> [Stored data]

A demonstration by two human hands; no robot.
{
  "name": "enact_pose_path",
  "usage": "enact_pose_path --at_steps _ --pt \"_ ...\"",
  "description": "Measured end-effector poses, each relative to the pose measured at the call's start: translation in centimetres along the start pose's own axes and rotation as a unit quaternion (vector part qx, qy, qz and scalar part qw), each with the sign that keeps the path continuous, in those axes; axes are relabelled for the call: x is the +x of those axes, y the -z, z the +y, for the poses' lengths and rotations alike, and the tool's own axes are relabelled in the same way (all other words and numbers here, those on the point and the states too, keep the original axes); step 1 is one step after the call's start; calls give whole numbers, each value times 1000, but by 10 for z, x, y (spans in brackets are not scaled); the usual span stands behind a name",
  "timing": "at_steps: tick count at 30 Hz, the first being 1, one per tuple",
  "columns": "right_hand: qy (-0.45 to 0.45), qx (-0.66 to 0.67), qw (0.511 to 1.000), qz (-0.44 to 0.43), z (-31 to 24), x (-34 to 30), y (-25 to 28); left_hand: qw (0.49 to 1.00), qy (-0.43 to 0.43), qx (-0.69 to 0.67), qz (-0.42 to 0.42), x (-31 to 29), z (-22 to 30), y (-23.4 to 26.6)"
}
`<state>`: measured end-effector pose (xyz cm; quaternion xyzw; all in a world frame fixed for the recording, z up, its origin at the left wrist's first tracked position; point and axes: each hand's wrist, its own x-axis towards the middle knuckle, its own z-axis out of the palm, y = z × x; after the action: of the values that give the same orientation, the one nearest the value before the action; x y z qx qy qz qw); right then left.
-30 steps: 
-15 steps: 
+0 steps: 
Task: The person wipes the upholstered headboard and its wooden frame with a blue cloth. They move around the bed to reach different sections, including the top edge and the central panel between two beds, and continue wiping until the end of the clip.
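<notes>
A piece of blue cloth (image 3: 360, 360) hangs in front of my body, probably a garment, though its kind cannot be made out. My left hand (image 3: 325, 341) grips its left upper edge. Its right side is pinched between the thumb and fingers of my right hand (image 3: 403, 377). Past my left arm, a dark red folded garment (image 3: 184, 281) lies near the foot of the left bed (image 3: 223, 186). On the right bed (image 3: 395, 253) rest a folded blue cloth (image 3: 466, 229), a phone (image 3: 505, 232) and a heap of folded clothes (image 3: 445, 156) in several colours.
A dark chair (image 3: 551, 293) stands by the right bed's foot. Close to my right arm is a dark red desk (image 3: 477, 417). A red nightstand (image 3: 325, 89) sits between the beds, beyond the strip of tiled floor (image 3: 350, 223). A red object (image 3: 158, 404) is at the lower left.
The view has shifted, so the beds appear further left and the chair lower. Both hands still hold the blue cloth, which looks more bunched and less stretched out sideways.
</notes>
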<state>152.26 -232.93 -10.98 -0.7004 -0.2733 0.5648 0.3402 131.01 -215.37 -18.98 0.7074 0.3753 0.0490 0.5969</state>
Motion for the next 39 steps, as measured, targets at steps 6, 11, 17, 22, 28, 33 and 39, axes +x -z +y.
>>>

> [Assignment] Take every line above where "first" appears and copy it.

> [Response to this task]
  "timing": "at_steps: tick count at 30 Hz, the first being 1, one per tuple",
`<state>`: measured end-effector pose (xyz cm; quaternion xyzw; all in a world frame fixed for the recording, z up, its origin at the left wrist's first tracked position; point and axes: each hand's wrist, its own x-axis towards the middle knuckle, its own z-axis out of the palm, y = z × x; after the action: of the values that give the same orientation, the one nearest the value before the action; x y z qx qy qz qw); right then left.

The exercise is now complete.